» **What you are asked to do**: Copy each line of the data below with the word "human".

» **Saved data entries**:
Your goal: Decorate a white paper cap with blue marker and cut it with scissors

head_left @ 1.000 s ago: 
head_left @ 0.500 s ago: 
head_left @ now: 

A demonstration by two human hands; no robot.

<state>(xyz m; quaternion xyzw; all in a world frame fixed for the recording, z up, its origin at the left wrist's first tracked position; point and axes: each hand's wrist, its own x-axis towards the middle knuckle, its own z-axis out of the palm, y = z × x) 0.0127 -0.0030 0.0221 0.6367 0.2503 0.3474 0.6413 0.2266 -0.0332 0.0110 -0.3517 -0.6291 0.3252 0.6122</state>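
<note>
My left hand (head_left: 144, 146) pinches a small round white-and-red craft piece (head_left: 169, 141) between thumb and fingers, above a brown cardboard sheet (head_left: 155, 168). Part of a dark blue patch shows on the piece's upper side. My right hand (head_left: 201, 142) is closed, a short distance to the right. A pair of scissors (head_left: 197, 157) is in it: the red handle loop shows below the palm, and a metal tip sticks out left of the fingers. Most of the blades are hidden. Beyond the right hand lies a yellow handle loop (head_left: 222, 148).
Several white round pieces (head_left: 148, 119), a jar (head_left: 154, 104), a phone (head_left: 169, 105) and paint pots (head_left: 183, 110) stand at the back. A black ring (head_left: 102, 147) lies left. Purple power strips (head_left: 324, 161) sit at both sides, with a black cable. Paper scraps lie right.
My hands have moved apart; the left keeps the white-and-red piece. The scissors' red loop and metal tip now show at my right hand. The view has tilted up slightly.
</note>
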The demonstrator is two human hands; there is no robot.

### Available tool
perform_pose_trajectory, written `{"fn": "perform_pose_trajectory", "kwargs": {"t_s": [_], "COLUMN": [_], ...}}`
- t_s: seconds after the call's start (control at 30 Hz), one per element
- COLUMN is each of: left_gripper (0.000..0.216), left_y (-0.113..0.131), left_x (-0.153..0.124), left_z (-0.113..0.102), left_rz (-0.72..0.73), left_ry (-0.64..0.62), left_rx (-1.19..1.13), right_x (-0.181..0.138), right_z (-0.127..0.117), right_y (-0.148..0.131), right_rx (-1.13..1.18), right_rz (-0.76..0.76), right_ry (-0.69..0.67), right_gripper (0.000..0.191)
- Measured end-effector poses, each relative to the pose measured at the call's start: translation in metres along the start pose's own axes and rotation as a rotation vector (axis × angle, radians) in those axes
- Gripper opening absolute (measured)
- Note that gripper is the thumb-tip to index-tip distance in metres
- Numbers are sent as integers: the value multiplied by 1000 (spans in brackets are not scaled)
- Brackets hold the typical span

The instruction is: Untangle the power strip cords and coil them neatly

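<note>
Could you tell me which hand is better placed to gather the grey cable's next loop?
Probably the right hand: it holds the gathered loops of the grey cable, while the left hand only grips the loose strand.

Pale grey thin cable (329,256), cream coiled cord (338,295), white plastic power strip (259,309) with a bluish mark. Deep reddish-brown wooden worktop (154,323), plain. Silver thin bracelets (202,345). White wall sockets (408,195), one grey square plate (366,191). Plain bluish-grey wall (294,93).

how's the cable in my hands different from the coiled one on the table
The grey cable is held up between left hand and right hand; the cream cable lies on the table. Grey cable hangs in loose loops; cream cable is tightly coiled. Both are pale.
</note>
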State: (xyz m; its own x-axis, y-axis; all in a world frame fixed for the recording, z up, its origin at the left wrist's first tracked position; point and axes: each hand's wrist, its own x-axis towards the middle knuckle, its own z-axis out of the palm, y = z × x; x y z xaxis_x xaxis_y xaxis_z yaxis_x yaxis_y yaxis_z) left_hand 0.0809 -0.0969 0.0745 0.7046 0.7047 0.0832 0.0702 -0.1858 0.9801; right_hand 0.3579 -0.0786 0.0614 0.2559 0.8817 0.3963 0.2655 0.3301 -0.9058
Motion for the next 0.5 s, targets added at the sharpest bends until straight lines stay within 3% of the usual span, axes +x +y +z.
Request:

» **Written solution**:
A demonstration by two human hands; no robot.
The demonstrator is two human hands; there is no robot.

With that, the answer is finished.